◆ Task instructions
The lines below that include the word "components" are to be reported.

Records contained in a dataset

-=-=-

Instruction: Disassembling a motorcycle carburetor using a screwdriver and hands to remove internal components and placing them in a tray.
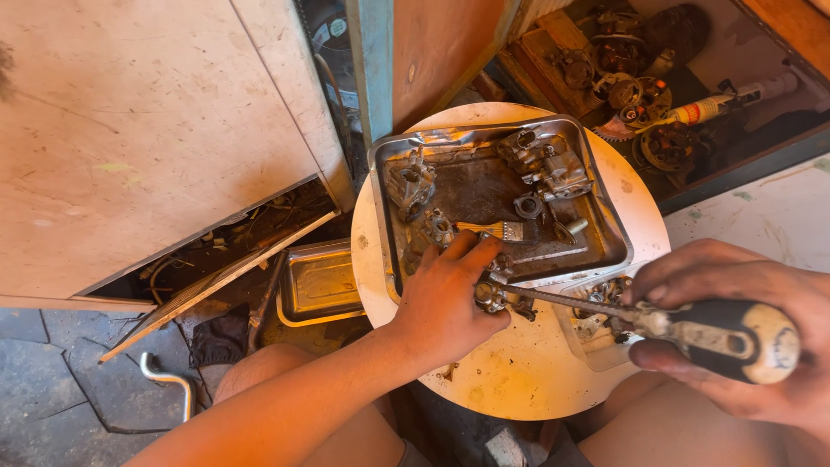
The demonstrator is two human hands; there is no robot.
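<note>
A small grimy metal engine part [489,296] sits on the round cream-coloured bench [519,372], right at the near rim of the dented rectangular steel tray [605,220]. The left hand [445,298] is clenched around the part, thumb and fingers pinning it to the bench. The right hand [735,329] grasps the black and cream handle of a long screwdriver [605,307], whose shaft runs nearly level to meet the part.

The step in hand appears to be turning a screw in that part. To do it well, the tip probably needs to sit square in the screw head, with the shaft in line with the screw rather than slanted, and a firm push along the shaft so it does not slip out. The left fingers lie close to the tip, so a slip could catch them; holding the part from the sides seems safer.

Inside the tray lie other cast metal carburettor-like pieces [553,169] and a small brush with pale bristles [493,229]. A smaller empty steel tray [318,284] rests lower, left of the bench.
</note>
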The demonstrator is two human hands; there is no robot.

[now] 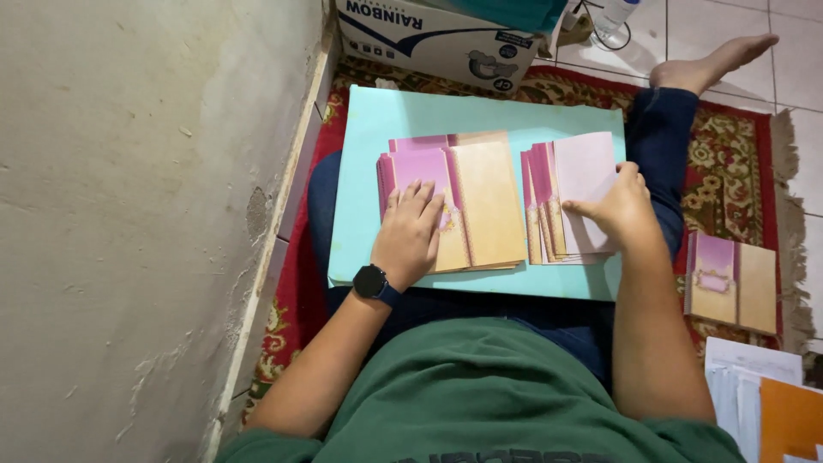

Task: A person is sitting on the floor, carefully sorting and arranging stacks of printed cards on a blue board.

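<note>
- Beside a bare plaster wall (129,214), a person sits on a patterned red rug (729,154) with a pale blue board (377,129) on the lap as a work surface.
- Left hand (410,231) lies flat and open on the pink-and-tan card stack (480,206), probably to keep it from sliding.
- Right hand (619,206) pinches the top pink sheet (583,167) of the second pile.
- Further right of that grip, a small finished-looking stack (733,283) rests on the rug.
- Beyond the board stands a white carton with blue print (429,39).

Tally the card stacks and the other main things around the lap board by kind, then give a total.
Stacks of pink and tan cards: 3 (under the left hand, at the right hand, on the rug)
Light blue board: 1
Cardboard box: 1
Black wristwatch: 1
Total: 6
</note>
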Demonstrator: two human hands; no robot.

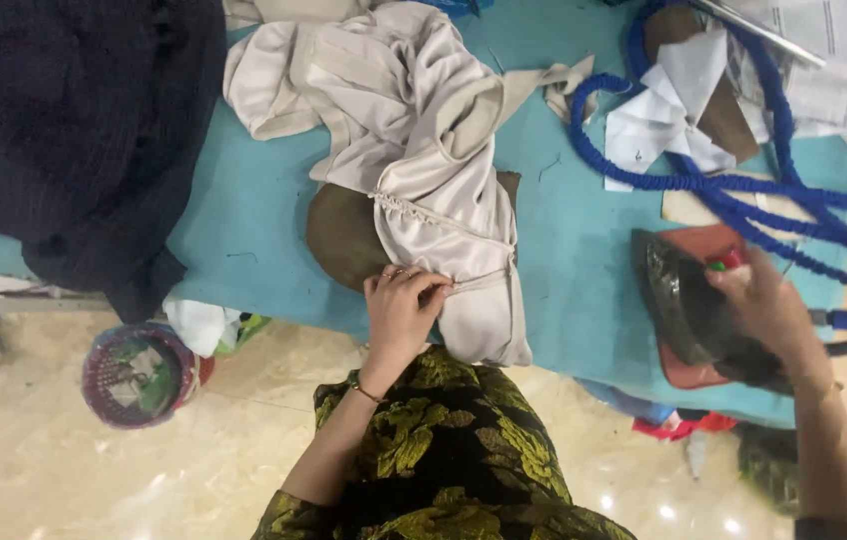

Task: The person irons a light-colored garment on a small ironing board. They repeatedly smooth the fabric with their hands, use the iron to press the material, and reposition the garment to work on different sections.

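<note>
Right hand (769, 305) blurred, covering the iron (689, 310) handle; grip unclear. Dark garment (64, 120) cut off at 10 o'clock. Blue cord (724, 185) runs off at 3 o'clock. Brown pad (344, 235) mostly hidden under beige fabric (424, 150).

One iron (696, 305), perhaps two garments (424, 170).

A teal-covered table (244, 250) is stretching across the middle of the frame. A glossy cream tiled floor (64, 470) is filling the lower part, reflecting small bright lights at lower right.
</note>
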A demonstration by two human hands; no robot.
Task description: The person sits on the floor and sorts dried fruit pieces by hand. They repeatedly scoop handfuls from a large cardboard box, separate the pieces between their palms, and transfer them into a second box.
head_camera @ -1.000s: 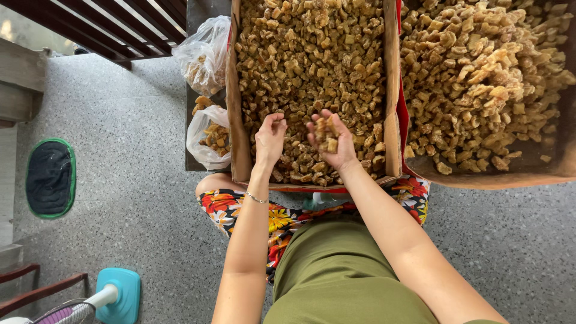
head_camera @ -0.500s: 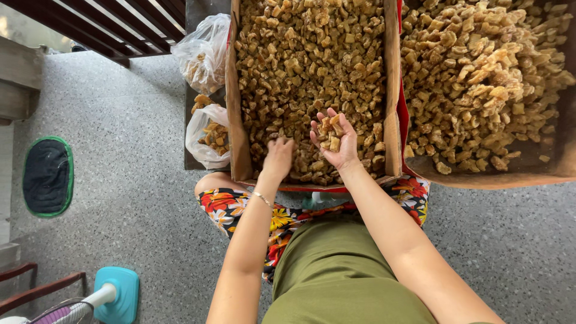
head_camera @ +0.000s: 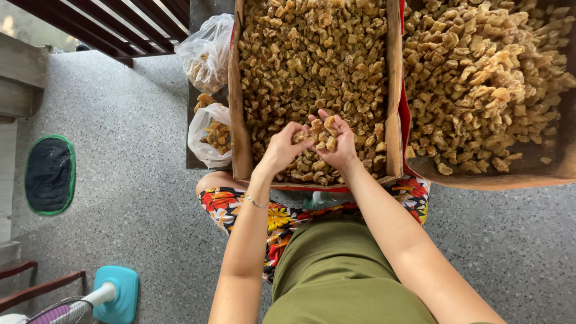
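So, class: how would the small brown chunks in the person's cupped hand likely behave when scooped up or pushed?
The chunks look dry, irregular and separate, so they would probably spill between fingers rather than clump. The right hand cups a loose heap, suggesting each is light. Their blocky shapes likely tumble, not roll, when the left hand pushes them in the cardboard box.

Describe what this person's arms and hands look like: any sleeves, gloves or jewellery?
Both arms are bare, with no sleeves in view and no gloves. The left hand has a thin silvery bracelet at its wrist. The right hand shows no jewellery that I can make out.
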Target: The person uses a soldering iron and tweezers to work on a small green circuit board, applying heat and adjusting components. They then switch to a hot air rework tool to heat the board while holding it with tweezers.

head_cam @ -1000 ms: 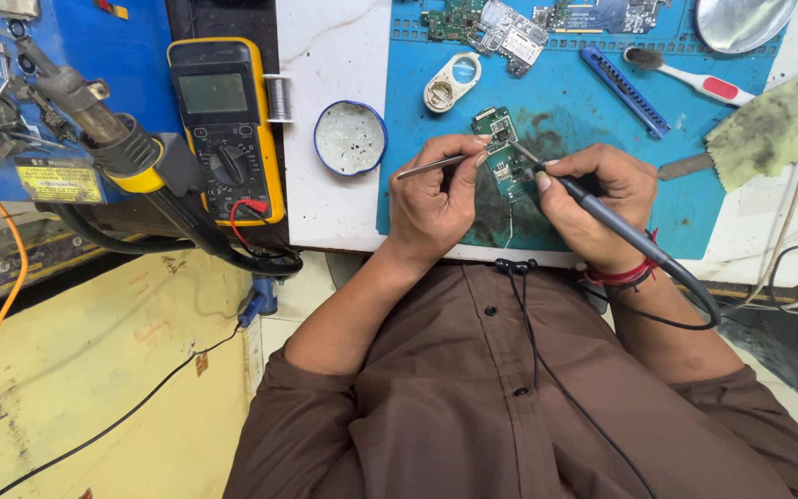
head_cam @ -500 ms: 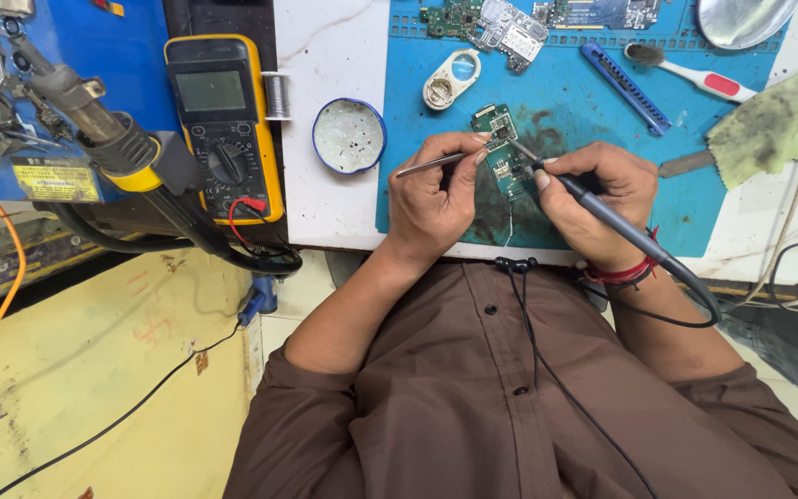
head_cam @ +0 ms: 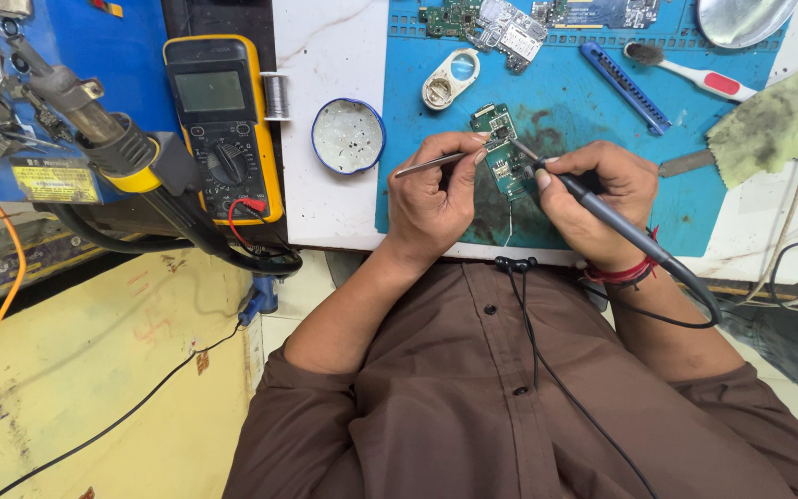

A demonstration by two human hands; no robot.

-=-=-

◆ Answer box
Instruction: Disassembling a motorcycle carburetor using a screwdriver and hands to remove internal components and placing them in a tray.
Target: The person uses a soldering iron and tweezers to work on a small green circuit board, applying heat and adjusting components. They then switch to a hot air rework tool to heat the board while holding it with tweezers.

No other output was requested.